Les femmes sont constamment jugées sur leur apparence, réduites à leur silhouette, critiquées sur des choix vestimentaires qui ne révèlent en rien la qualité de ce qu'elles ont à dire. Rien de nouveau sous le soleil. Et rien qui ne nous révolte pas depuis des décennies déjà. Seulement, avec les réseaux sociaux et la présence de plus en plus ancrée, médiatisée et importante de celles-ci en politique, ces commentaires dégradants - et sexistes - sont autant d'armes utilisées par l'opposition pour discréditer leurs actions.
La députée Alexandria Ocasio-Cortez en a par exemple fait les frais quand, en novembre dernier, elle a posé en couverture du magazine américain Vanity Fair dans un costume à 14 000 dollars. Pour les Républicain·e·s, qui ne manquent jamais une occasion de la descendre ni de se taire, ce shooting photo dans des fringues de luxe contredisait son engagement démocrate et social. A rappeler que ladite tenue était prêtée par Louis Vuitton, et non donnée ni achetée, et que la note de coiffeur annuelle de Donald Trump, qui s'élevait à 70 000 $, n'avait pas l'air d'autant les déranger. Classique et dramatique.
Malheureusement, ce procédé d'intimidation n'a pas de frontières : en France aussi, on y est fréquemment confronté·e·s. L'une des cibles favorites de nos réacs à nous ? La Première dame Brigitte Macron. Et précisément, en 2017, la longueur de sa jupe qui avait sorti de leurs gonds toute une tripotée de boomers coincés. Une jupe et des collants, c'est justement ce qui titille encore une fois Twitter et ses utilisateurs de droite outre-Atlantique.
Ou plus précisément, celle qui a eu l'audace de les porter : Dre Jill Biden.
Jeudi 1er avril, la Première dame a atterri sur la base de l'Air Force dans le Maryland, de retour d'une visite officielle en Californie.

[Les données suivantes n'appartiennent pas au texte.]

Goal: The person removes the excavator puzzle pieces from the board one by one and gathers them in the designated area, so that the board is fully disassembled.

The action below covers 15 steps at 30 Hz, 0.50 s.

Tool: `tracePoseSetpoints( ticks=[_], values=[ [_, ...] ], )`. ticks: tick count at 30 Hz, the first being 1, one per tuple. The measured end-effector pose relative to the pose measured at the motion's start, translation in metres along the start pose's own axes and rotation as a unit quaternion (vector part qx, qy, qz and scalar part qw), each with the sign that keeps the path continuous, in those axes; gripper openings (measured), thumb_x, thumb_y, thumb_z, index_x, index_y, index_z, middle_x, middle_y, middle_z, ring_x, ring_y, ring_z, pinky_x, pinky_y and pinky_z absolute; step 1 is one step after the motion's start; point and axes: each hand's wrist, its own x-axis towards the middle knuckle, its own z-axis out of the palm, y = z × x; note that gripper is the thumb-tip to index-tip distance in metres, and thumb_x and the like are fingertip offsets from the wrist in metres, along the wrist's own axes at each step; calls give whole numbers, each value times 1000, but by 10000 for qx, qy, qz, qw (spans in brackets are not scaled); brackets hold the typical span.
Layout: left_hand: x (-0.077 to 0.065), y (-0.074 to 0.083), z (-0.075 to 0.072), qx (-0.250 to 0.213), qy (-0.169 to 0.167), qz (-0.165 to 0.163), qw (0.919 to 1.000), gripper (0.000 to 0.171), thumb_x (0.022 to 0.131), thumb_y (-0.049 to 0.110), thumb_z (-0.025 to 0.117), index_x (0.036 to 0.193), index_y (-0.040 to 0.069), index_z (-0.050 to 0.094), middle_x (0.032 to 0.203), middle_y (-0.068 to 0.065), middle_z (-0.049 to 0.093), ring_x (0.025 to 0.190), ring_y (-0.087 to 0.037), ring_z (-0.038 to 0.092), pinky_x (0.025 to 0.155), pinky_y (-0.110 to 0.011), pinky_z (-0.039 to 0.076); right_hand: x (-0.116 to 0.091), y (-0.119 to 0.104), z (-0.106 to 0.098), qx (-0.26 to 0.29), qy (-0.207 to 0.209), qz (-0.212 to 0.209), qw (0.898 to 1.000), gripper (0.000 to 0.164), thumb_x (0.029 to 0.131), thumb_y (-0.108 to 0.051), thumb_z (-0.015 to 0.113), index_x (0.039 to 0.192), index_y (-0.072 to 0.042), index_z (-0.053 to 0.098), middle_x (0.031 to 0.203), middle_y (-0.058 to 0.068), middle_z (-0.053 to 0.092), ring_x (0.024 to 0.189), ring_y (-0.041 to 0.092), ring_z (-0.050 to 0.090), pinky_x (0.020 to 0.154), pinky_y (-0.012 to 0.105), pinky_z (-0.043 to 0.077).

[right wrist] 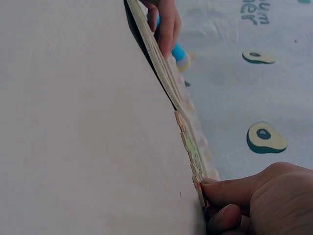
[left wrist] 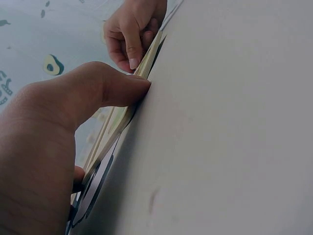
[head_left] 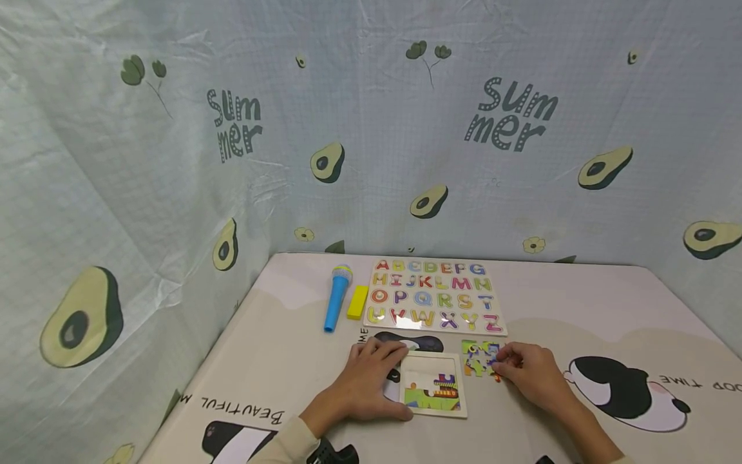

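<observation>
A square wooden puzzle tray [head_left: 420, 368] lies on the table, its lower part filled with green and striped puzzle pieces. My left hand [head_left: 371, 380] holds the tray by its left side, the thumb on the near edge and the fingers spread toward the far left corner. Just right of the tray lies a cluster of loose colourful puzzle pieces [head_left: 476, 356]. At the cluster's right end my right hand [head_left: 534, 372] pinches a puzzle piece [right wrist: 197, 183] between thumb and curled fingers, which hide most of it.
Behind the tray lies an alphabet board [head_left: 426, 325] with coloured letters. Left of it are a yellow block [head_left: 357, 303] and a blue toy microphone [head_left: 335, 301]. A printed cloth covers the table [head_left: 307, 361], and a patterned curtain [head_left: 371, 212] hangs behind it.
</observation>
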Motion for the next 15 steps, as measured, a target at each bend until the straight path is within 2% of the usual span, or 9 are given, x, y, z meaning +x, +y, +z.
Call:
tracePoseSetpoints(
  ticks=[15],
  values=[
    [-1, 1, -1, 40, 47, 10, 10000, 102, 71, 79, 65, 155, 26, 43, 156, 9, 42, 126, -18, 38, 105, -50, 31, 1, 4, 0, 35, 14, -113, 9999, 9, 86, -16, 80, 91, -12, 73, 71, -7, 58, 71, 10, 51, 61, 24, 40]
  ],
)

Elle était vêtue de noir : blazer, robe avec ourlet en cuir, bottines à talons et collants résille en dentelle. Les désormais célèbres "fishnet tights", qui ont déclenché un flot de messages haineux quelques jours plus tard. Florilège.
Certains utilisateurs les ont qualifiés de "trash" , et la First Lady d'"embarrassante" pour s'être affichée en public avec. Le podcasteur conservateur Wayne Dupree - et balanceur de fake news à ses heures perdues - les a décrits comme "effrayants", les comparant aux tenues de Madonna dans les années 80 : "Madonna a appelé et veut retrouver son look trash, Doc." Des réactions qui, au-delà d'être terriblement sexistes, surfent aussi sur un âgisme répugnant, certaines allant jusqu'à affirmer que les bas étaient inappropriés pour ses quasi 70 ans.
Rapidement, la défense a pris le relais, insistant sur quelques vérités qu'il s'agirait de marteler : "Elle est magnifique", écrit une jeune femme. "J'aimerais lui ressembler à 69 ans, elle est incroyable". Une deuxième reprend, à juste titre, les internautes qui se permettent quelques familiarités (le "Doc" de Wayne pour ne citer que lui) : "C'est Dre FLOTUS (First Lady of the United States, ndlr) Jill Biden pour vous, et elle peut porter ce qu'elle veut."
La correspondante de la Maison-Blanche April Ryan, elle, s'amuse à imaginer un titre d'article. "Cuir et dentelle : Dre Biden a déclaré qu'elle avait beau être institutrice, le style de la FLOTUS n'a rien de sage ni de BCBG". Et de rajouter : "Je ne suis pas mécontente de son look sexy sophistiqué."
Une autre, excédée par l'ampleur de la polémique, a ironisé : "Les collants résille de Jill Biden, le tailleur bronzé de Barack Obama, la robe sans manches de Michelle Obama (en référence aux critiques que la famille Obama avait elle aussi essuyées, ndlr). Oui, ce sont-là les plus grands scandales de la politique américaine".
Et on ne peut qu'adhérer à ses propos : en pleine pandémie comme par tous les temps, le sujet le plus discuté d'un pays ne devrait jamais être l'apparence de sa première dame.